The other part of the equation, of course, is the idea and the project. Sometimes, the writing urge may be there but writers get derailed by an idea that just won’t come together. So they stop writing, but the writing isn’t actually the problem. Writing a novel is a long process full of frustration and crisis (for the writer and the character, ideally). If you are losing excitement for your idea, you are going to be your own worst cheerleader. I say it’s perfectly fine to put a novel idea aside if it isn’t working or if inspiration has struck elsewhere. You can always open the file back up and start typing at another time. But if you have ideas you’re not excited about, how do you expect readers to get psyched?
So there are three issues at play: the writing, the point in the story that may be causing you to avoid it, the story idea itself. Diagnose which is making you stuck. Most likely, it is story-related. Jazz up your story or start another one. If it really is the writing, maybe take a break. If you miss it and want to come back, that will reinvigorate you.
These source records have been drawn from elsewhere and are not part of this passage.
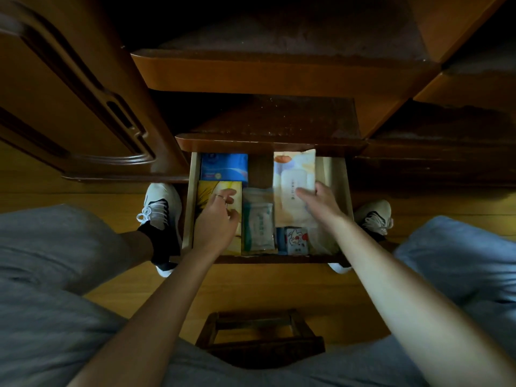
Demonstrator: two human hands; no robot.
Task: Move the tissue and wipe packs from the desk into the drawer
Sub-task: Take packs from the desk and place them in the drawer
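Stool (259,335) nearest. In the open drawer (192,196), left hand (216,219) rests on the yellow pack (208,191), fingers loosely curled, apparently gripping nothing. Right hand (318,203), fingers extended, presses the pale pack (293,174). Blue pack (223,166) lies farthest.

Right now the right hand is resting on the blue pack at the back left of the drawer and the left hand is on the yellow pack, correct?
Not quite. In the head view the right hand rests on the large pale wipe pack on the drawer's right side, not the blue pack. The left hand is on the yellow pack, as you said.
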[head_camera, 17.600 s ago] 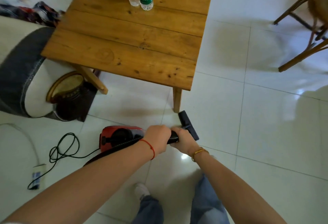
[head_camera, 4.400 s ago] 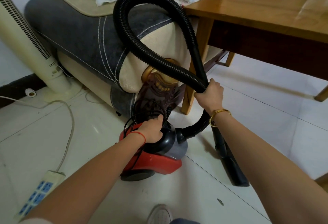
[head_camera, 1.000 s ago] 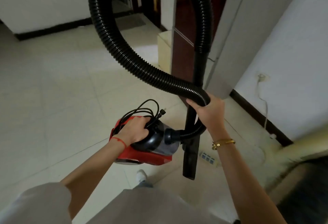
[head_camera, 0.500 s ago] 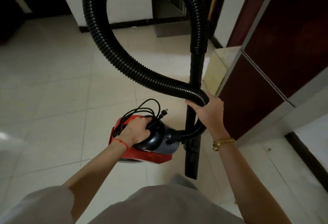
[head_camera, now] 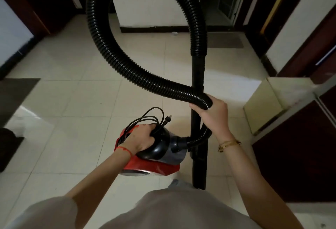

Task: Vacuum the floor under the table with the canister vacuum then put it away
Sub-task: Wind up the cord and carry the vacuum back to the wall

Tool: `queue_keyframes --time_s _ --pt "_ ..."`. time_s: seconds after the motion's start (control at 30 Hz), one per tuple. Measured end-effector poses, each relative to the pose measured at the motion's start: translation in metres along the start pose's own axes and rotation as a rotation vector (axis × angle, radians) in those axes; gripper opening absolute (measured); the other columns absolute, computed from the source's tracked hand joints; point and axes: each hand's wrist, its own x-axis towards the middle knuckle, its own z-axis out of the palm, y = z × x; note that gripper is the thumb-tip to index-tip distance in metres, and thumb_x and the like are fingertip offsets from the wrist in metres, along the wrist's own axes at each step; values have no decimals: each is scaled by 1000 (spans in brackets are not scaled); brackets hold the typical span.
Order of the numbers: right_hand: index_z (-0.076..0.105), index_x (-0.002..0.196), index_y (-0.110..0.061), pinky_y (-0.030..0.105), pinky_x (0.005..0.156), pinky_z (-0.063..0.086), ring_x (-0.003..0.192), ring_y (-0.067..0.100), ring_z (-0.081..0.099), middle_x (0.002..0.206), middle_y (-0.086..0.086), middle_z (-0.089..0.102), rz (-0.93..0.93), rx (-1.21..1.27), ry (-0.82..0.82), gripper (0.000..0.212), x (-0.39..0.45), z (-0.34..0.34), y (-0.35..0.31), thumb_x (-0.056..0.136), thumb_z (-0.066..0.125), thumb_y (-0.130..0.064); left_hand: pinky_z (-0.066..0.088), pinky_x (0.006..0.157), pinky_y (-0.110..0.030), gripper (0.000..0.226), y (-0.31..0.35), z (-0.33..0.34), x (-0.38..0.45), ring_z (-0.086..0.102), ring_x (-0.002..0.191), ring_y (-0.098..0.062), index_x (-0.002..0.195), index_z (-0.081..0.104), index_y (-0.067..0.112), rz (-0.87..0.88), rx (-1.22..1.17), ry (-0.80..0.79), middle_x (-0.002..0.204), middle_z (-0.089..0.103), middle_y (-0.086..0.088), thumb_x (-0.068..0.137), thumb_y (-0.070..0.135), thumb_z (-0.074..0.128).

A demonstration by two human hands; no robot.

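A: Where is the vacuum (head_camera: 152, 156) right now?

B: You carry it clear of the tiled floor (head_camera: 72, 101), low in front of your body. Your left hand (head_camera: 141, 140) is curled over the black top of the red body, and the coiled cord (head_camera: 145, 119) is pinched under those same fingers, its plug sticking up beside them.

A: And your other hand?

B: Your right hand (head_camera: 212, 112) is closed around the hose (head_camera: 109, 56) and the rigid tube (head_camera: 197, 83) together, just where the two cross. The hose loops up high, past the top of the view, and comes back down into the tube.

A: Which way does the tube run?

B: Nearly straight up and down. Its nozzle end hangs below your right hand, just right of the vacuum body and close to your legs; I cannot tell whether it clears the tiles.

A: So what does setting it down turn on?

B: In my judgement the body goes down first, since your left hand alone bears it and it hangs lowest on that side. The dark cabinet (head_camera: 300, 156) stands to your right, near the tube, so that long upright piece is what could knock against it as you turn. Where it is meant to be stored, I cannot tell from here
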Motion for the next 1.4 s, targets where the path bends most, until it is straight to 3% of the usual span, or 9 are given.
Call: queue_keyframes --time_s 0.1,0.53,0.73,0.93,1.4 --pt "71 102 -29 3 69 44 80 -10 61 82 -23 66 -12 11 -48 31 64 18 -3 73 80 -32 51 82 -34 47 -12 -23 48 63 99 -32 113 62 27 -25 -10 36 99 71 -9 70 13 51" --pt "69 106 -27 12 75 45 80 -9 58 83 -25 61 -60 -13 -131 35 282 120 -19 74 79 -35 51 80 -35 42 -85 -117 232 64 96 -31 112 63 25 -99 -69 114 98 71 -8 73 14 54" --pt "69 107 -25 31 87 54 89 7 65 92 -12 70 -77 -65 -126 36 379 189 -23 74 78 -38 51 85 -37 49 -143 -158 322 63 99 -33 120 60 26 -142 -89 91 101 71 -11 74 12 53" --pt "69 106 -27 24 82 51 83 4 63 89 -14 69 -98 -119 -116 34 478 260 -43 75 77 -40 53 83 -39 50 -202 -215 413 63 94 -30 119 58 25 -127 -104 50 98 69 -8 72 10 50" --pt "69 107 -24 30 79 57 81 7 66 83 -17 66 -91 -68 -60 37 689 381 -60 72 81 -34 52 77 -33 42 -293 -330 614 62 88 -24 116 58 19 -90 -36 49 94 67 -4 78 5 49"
One way writers tend to get frustrated, also, is by setting too-high goals for themselves right at the beginning. When I started writing, as a teen, I told myself that I would be completely unacceptable as a human being unless I published a novel by age sixteen. Did that happen? No. Did that put a lot of pressure on my writing at the time and take the fun out of it? Absolutely.
The fact is, not everyone who strikes out to publish a novel will end up reaching that goal. But there are many more writers out there than authors who have books on the shelves. If writing is something you are called to do for life, it you can’t think of doing anything else, then take the heat off yourself in terms of seeking publication. Take a little bit of time off. Get back into why you love writing in the first place. No matter what anybody says, publishing will still be there when you want to take another run at a book contract or an agent.
But if you find yourself churning out joyless, passionless stories or writing, day after day (and not just a brief block or period of depression), something is wrong, and you should fix it before you slog through to the query and then submission. If you’re not excited, it’ll be hard for us to get excited, too.